Italian Riccardo Ricco of Saunier Duval won the Tour de France sixth stage, a 195.5km race from Aigurande to here in the Massif Central on Thursday, with Kim Kirchen of Luxembourg, riding for the Colombia team, taking the race leader’s yellow jersey.

Spain’s Alejandro Valverde and Cadel Evans of Australia finished on Ricco’s wheel as the Italian won in 4hr 57min 52sec while Kirchen went clear in the overall standings after previous leader Stefan Schumacher of Gerolsteiner came off his bike in the final stages to lose almost 30sec.

After the crash on Wednesday that left Valverde with cuts, bruises and a sore shoulder, it was time for Evans, the Spaniard’s big rival, to have a brush with misfortune before he roared back in a grand finale to stand just 6sec behind Kirchen.

As the peloton upped the pace to bring down a deficit of five minutes on an early three-man, all-French breakaway, Evans suffered a puncture. It was nothing too dramatic, although his Silence-Lotto team, who had been up at the front sitting behind Schumacher’s Gerolsteiner team, were forced to pull back and wait for the Australian.

Schumacher stands a further 10sec adrift after his own mishap when he clipped Kirchen’s wheel as teammate Bernhard Kohl came alongside. “It was one of those things – it wasn’t deliberate,” sighed the German, who was unable to benefit from a rule normally allowing a rider who falls in the final three kilometres to be given the time of the group he was with at the time. A summit finish is an exception.

Evans, the runner-up last year, was finally brought back to the bunch after his puncture by Ukrainian teammate Yaroslav Popovych, but not before the Aussie hit out, physically, at a policeman on a motorbike – apparently for blocking his way.

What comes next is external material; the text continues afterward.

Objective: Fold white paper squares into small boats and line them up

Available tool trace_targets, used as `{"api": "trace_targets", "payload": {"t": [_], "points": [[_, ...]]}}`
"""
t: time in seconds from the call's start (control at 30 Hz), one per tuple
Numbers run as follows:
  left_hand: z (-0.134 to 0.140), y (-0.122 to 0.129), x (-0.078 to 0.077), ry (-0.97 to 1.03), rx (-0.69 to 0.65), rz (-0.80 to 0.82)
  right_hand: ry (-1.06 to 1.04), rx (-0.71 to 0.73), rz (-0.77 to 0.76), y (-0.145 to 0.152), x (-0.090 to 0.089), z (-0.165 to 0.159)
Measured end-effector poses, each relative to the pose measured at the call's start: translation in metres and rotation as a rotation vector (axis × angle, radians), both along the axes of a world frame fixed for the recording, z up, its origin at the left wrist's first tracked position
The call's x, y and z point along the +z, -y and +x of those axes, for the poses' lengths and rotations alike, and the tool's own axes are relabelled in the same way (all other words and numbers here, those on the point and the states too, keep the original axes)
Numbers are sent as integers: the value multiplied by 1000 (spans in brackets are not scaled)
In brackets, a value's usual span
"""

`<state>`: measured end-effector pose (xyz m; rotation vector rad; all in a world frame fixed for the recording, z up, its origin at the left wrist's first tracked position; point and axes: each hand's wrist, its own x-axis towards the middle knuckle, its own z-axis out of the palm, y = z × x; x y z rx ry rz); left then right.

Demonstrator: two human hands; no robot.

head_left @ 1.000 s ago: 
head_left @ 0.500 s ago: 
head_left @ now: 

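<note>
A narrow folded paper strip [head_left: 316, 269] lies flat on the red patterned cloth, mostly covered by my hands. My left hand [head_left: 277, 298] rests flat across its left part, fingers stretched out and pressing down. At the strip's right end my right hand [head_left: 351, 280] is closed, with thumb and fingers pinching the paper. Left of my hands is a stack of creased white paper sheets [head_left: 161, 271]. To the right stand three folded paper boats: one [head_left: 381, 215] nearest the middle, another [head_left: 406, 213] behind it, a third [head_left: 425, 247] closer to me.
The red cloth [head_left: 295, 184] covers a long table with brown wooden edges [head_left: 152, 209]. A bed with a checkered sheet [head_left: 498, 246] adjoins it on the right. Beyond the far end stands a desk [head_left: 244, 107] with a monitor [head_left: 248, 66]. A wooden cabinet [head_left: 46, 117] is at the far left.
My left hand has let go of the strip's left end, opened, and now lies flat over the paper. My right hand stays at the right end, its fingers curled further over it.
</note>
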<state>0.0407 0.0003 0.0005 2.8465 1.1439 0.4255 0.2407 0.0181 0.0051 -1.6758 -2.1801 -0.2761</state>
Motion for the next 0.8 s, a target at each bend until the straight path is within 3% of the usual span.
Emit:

Despite the hilly profile of the course, the pace of the chasing peloton finally closed the deficit on Sylvain Chavanel, Freddy Bichot and Benoit Vaugrenard to just two minutes with 43km to race. At that point, on the easier percentages of the Croix-Morand climb, Vaugrenard began trailing his compatriots.

As Valverde’s Caisse d’Epargne team took over setting the pace at the front, the first category two climb of the race played host to the first signs of panic.

Numerous counter-attacks came and went, and just before the summit Frenchman Thomas Voeckler, the provisional King of the Mountains, raced ahead to claim some of the points on offer for his polka dot jersey. Voeckler, whose efforts allowed him to pull level with Chavanel in the polka dot competition, went over the summit 54secs behind the front pair, and his acceleration prompted Sandy Casar and Spaniard Gorka Verdugo to follow him. The trio hit the descent at speed in a bid to plug the gap, but were soon reeled in by the peloton.

Chavanel, who had instigated the day’s breakaway, finally relented 20km from the finish line. Vaugrenard, of Agritubel, could not hold off the peloton on his own and his solo ride came to an end with 13.5km to go, just before the 11.5km climb to the first summit finish of the race. There, Ricco took his chance to bag the day’s honours while Kirchen did enough to claim yellow with his fifth place at 4sec adrift.